▸ **WORK TO BE COMPLETED**
Copy each line of the data below in which the word "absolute" can be found.

▸ **DATA**
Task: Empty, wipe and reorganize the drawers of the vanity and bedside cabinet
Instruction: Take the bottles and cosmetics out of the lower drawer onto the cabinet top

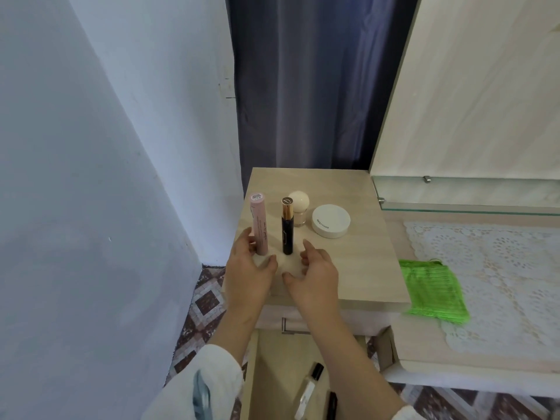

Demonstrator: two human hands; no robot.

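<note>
On the bedside cabinet top [357,268] a pink tube [259,222] and a black tube with a gold cap [287,228] stand upright. Behind them stand a round-topped beige bottle [299,207] and a white round compact [331,221]. My left hand [250,274] is at the pink tube's base, with fingers on its left and the thumb at its front right. My right hand [318,277] hovers, loosely curved, just right of the black tube and holds nothing. Below, an open drawer [266,374] holds a clear bottle with a black cap [309,389] and a black stick [331,404].
A green cloth [433,289] lies on the lace mat [500,268] of the vanity to the right, under a glass shelf [454,207]. A shut drawer's metal handle [291,327] shows under the cabinet top. A wall stands close on the left, and a dark curtain [303,101] hangs behind.
</note>
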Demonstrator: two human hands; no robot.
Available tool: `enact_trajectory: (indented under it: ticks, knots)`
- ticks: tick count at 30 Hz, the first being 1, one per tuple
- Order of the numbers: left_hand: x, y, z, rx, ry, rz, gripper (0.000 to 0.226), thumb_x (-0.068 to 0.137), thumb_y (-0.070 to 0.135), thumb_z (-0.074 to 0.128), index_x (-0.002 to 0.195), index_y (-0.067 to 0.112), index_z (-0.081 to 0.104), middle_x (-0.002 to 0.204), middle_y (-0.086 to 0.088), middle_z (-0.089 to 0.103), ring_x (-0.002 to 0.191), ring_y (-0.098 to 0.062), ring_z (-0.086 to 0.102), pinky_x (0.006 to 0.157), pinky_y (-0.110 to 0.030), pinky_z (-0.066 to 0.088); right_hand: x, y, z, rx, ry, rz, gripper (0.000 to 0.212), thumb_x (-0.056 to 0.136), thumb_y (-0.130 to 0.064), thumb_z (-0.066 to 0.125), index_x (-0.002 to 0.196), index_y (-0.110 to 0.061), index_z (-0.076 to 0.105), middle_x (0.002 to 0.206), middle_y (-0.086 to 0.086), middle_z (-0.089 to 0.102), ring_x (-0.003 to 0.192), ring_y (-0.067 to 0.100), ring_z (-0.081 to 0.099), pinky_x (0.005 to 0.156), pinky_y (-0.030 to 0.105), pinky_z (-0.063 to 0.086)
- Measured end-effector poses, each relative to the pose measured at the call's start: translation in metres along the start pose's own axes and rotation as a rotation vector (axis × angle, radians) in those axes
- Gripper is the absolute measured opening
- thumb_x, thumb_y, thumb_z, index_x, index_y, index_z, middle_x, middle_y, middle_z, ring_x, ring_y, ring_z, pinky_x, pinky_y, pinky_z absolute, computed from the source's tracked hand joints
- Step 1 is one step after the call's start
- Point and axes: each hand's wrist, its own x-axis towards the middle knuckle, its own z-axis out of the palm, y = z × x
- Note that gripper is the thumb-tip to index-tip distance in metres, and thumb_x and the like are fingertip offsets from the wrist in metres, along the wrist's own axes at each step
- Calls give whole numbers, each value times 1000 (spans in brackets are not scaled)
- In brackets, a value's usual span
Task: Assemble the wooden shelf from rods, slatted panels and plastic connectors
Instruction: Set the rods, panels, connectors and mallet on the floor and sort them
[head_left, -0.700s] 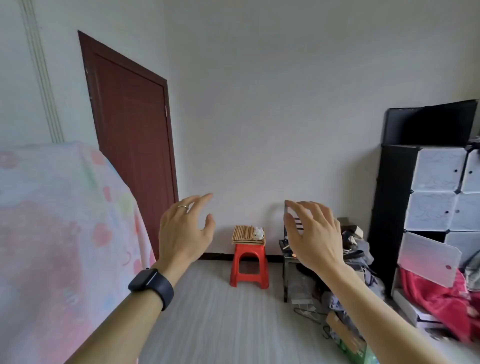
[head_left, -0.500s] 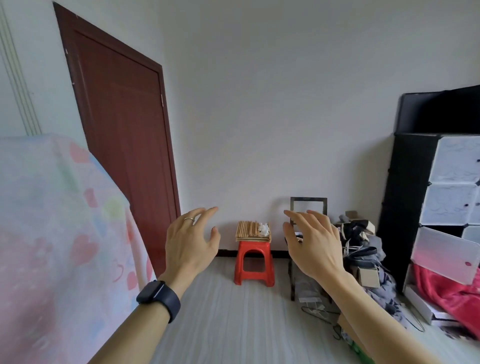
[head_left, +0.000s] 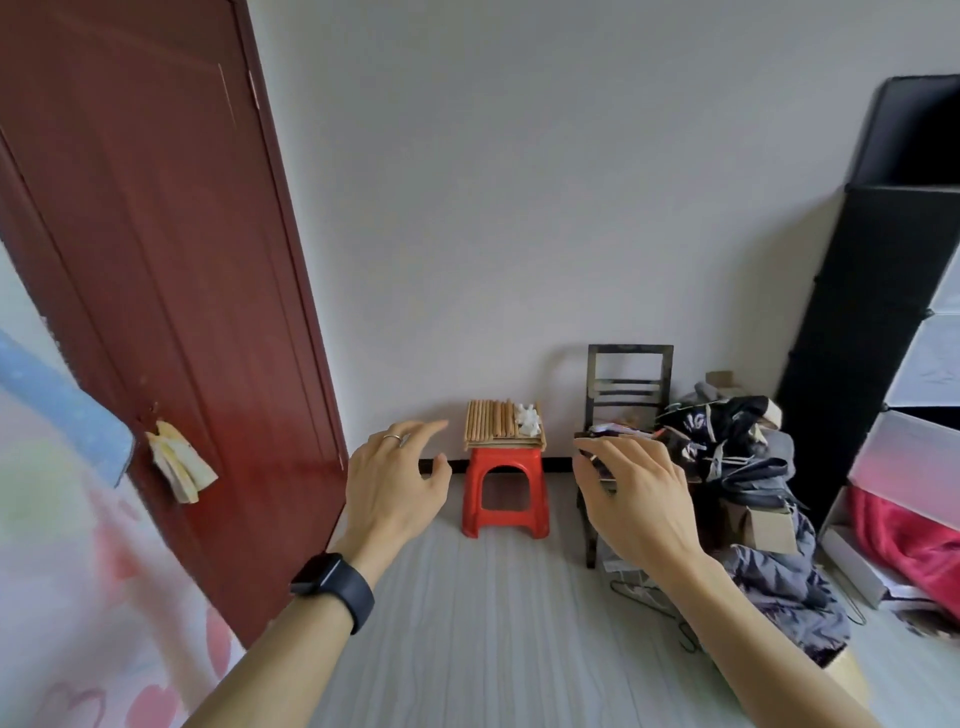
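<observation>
Rods (head_left: 490, 426), slatted panels (head_left: 505, 443) and white plastic connectors (head_left: 528, 421) sit stacked on a red stool (head_left: 505, 491) by the far wall. Left hand (head_left: 395, 483) and right hand (head_left: 636, 493) are raised in front, fingers loose and spread, grasping nothing. The stack lies between the fingertips, well beyond them, untouched.

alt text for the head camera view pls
A person's empty left hand and right hand stretch toward a red stool across the room, stacked with wooden rods and white connectors. A dark chair stands right of it, a door left.
</observation>
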Motion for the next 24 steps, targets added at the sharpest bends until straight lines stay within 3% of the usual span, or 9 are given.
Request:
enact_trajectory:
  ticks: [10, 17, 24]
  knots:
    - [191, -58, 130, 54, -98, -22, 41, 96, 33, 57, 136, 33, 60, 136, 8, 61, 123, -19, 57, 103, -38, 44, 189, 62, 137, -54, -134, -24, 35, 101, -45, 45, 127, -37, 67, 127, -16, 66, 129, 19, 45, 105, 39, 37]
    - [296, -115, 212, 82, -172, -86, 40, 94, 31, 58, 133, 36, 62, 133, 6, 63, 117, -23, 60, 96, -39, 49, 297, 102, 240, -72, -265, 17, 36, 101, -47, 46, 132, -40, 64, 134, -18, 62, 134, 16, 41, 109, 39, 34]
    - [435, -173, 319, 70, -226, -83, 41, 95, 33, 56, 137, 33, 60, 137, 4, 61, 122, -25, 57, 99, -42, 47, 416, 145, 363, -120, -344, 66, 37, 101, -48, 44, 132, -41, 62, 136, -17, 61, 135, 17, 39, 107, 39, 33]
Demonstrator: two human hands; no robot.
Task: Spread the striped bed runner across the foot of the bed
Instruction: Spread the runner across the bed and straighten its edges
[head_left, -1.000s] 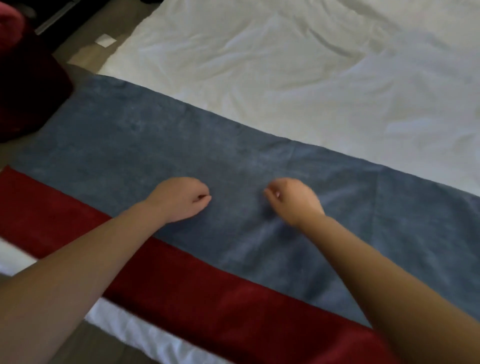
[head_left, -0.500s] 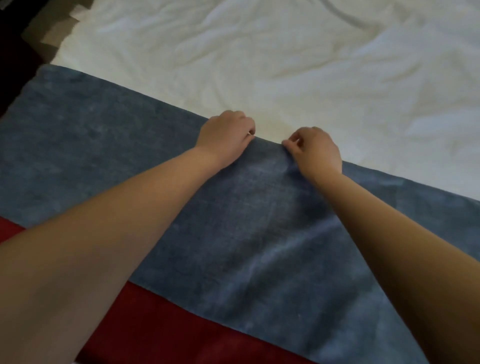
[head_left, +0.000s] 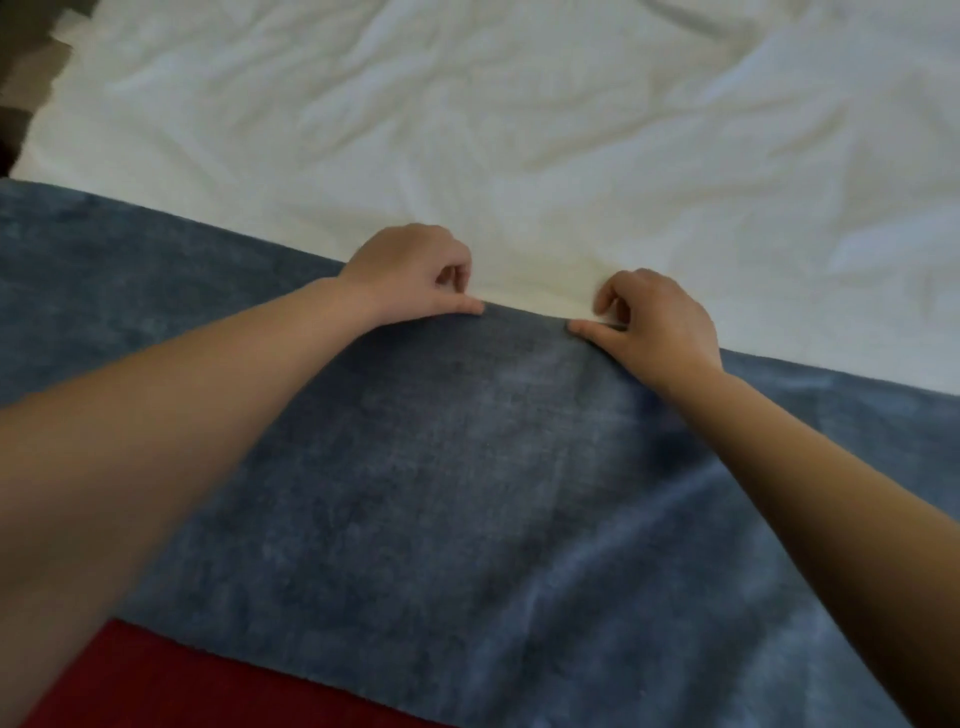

▸ **TASK RESPONSE**
- Gripper is the absolute measured opening
- thumb_x, thumb_y, thumb_z, index_x, index_y, index_z, middle_x, middle_y, middle_z, ring_x, ring_y, ring_z, pinky_x, pinky_y, pinky_z absolute, computed from the source's tracked hand joints

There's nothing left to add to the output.